What are the drawbacks?
It etches. If you’re at all familiar with marble, you’ve probably heard about its infamous fatal flaw: etching. Etching is a term used to describe the dull marks left behind by acidic substances on certain natural stones. It’s not a stain, but rather a chemical abrasion that occurs in calcium carbonate stones when contact is made with acidic substances. Etching is the number one reason we advise against marble for inexperienced owners, busy families and perfectionists.
It can stain. Marble has a high porosity and will absorb any liquids that make contact with its surface fairly quickly.

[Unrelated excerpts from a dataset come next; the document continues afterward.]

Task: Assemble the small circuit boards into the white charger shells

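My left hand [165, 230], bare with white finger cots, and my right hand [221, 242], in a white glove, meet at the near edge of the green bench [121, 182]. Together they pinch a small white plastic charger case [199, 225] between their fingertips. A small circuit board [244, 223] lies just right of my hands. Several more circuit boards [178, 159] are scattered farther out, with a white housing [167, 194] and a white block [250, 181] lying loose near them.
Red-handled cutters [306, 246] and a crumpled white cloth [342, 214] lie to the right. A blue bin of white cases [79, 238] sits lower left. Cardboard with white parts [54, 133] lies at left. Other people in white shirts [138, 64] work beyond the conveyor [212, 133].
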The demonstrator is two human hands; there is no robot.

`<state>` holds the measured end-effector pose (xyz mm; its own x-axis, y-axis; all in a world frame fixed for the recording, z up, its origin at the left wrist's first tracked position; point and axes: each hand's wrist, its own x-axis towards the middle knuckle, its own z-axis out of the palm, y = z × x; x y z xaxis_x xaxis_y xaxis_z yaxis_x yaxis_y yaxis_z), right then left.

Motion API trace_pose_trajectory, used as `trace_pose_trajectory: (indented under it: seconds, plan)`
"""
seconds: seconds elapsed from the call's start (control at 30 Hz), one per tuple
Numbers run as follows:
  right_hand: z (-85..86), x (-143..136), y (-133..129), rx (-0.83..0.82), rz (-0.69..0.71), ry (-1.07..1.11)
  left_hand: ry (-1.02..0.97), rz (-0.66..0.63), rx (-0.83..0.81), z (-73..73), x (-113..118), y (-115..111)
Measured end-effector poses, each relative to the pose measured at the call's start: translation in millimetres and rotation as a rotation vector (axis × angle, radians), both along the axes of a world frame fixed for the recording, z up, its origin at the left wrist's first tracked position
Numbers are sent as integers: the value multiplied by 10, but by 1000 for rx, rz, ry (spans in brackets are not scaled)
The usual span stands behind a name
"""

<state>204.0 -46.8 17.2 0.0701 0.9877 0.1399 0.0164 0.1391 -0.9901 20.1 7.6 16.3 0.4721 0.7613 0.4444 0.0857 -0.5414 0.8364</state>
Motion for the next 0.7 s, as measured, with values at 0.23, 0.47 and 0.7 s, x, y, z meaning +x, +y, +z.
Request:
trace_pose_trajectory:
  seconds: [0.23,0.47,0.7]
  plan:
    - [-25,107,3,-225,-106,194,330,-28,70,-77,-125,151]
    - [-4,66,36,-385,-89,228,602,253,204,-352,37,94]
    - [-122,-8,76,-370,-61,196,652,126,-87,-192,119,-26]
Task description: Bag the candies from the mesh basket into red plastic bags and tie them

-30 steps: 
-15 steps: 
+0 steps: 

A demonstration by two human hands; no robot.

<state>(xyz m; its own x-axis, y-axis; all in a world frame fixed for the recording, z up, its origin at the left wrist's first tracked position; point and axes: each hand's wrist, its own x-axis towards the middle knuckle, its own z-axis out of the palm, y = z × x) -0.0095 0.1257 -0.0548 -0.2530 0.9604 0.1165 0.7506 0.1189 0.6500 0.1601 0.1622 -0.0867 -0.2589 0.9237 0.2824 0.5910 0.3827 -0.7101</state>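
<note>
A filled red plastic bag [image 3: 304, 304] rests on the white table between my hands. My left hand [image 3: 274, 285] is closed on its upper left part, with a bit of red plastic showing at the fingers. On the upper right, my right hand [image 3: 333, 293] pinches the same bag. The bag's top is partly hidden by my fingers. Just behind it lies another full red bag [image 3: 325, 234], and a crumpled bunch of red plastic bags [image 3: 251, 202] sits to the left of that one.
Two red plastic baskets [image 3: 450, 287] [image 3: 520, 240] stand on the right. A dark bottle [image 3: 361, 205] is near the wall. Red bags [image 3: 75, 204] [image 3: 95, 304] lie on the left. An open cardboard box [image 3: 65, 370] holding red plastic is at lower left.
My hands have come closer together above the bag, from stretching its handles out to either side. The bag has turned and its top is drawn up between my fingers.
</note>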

Sealing creates a protective layer, but does not make marble nonporous, so it’s always wise to wipe up spills immediately to prevent permanent staining of the stone.
It’s soft. Marble is softer and more susceptible to chipping and scratching than other natural stones.
It can be expensive. As with anything coveted, high desirability and extensive production time result in an overall higher price range with marble. Price can depend on the location and yield of the quarry, the amount of color and movement in the stone, and market demand among other factors.
Care & Maintenance
Start by wiping surfaces with a dry microfiber cloth to clear any debris that could scratch your marble. Once your surfaces have been dusted, you can use a different microfiber cloth, pH-neutral dish soap and warm water to gently clean your marble. If you’d like, you can also use a stone cleaner specifically formulated for marble, but dish soap is your best bet for avoiding any surprise cleaning agents that could pose issues. Stay away from anything that contains vinegar, bleach, lemon juice, rough surfaces, or abrasive chemicals.
Sealing your marble is crucial in preserving its beauty and pristine appearance. We recommend doing so about every 3-6 months, with lighter colors falling on the more frequent end of the spectrum. A good rule of thumb? Sprinkle a few droplets of water on your marble. If it leaves a mark after 5-10 minutes, it’s time to reseal.
While a standard sealant can be bought anywhere online or in hardware stores, there is also the option of having your stone permanently sealed. Companies that offer this service will sand down the stone and apply a protective coating that can last for years, often even the entire lifespan of your countertop. While we are supportive of our clients regardless of their ultimate decision, we have to be real here: we don’t recommend marble unless you either a) have the ability to permanently seal it, or b) enjoy the character and authenticity that everyday wear-and-tear brings to the stone.
Honed Rajado marble. Photo by Jared Kuzia.
For true marble aficionados, there is nothing in the world that can compare. Its raw beauty and authenticity far outweigh any hassles or risks. They are committed to the graceful aging of their marble, and will accept any chips, scratches, etching, stains or other imperfections as part of the stone’s ever-changing character. To them, it’s a piece of natural history that they are able to preserve and continue within their home- and to them, that is what makes their investment worthwhile.
Hear us when we say: it’s okay to know you’re not that person. It’s okay to know that you’re a perfectionist who will lose sleep if there’s a scratch. It’s okay to be the person who doesn’t always remember a coaster, or the person who can’t be bothered to seal the counters every few months, or the person who isn’t sure whether they’re ready for the investment if there’s a risk it won’t stay perfect. Our mission is to help you find the stone that not only meets your expectations, but will continue to do so for years to come. Whether that ends up being marble or not is up to you. Regardless, whatever decision you make, you can now say that it was at least well-informed.